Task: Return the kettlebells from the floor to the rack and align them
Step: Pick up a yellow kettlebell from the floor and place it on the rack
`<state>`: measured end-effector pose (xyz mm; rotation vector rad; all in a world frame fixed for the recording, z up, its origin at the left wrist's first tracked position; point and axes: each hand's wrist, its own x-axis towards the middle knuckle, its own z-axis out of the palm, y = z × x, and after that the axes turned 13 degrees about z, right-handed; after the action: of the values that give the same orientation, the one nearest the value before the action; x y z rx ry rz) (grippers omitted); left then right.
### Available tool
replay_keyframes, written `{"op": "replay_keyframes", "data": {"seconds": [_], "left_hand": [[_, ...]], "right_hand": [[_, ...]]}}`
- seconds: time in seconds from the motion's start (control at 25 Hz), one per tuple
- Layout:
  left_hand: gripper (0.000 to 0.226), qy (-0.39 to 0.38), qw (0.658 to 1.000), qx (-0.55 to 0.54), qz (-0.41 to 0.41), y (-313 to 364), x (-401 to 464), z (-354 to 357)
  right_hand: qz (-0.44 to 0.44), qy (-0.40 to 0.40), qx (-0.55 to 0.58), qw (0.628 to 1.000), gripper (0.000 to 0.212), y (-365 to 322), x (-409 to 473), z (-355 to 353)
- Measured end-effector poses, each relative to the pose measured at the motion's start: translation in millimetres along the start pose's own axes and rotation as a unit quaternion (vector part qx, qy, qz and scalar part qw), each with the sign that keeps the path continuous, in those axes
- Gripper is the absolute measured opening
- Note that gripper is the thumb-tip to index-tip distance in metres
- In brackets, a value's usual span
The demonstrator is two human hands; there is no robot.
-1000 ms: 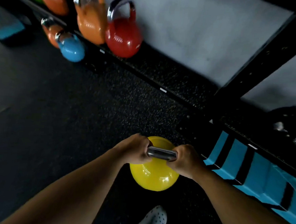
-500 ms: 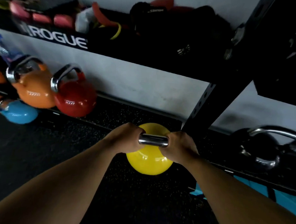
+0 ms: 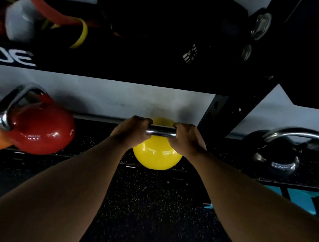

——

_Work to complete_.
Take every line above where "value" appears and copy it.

_Response box_.
`<state>`: measured end-effector pose (xyz mm; rotation vector rad; all in a world frame fixed for the recording, z up, its origin at the left wrist's first tracked position; point and axes: each hand's wrist, its own x-axis towards the middle knuckle, its own z-axis out of the palm, y = z × x, and after that the axes turned 13 degrees about z, right-handed; after the action: of the values that give the same orientation, the one nearest the value before the action; x y z rx ry rz) (grippers omitted); left then right.
- In brackets, a value's usual span

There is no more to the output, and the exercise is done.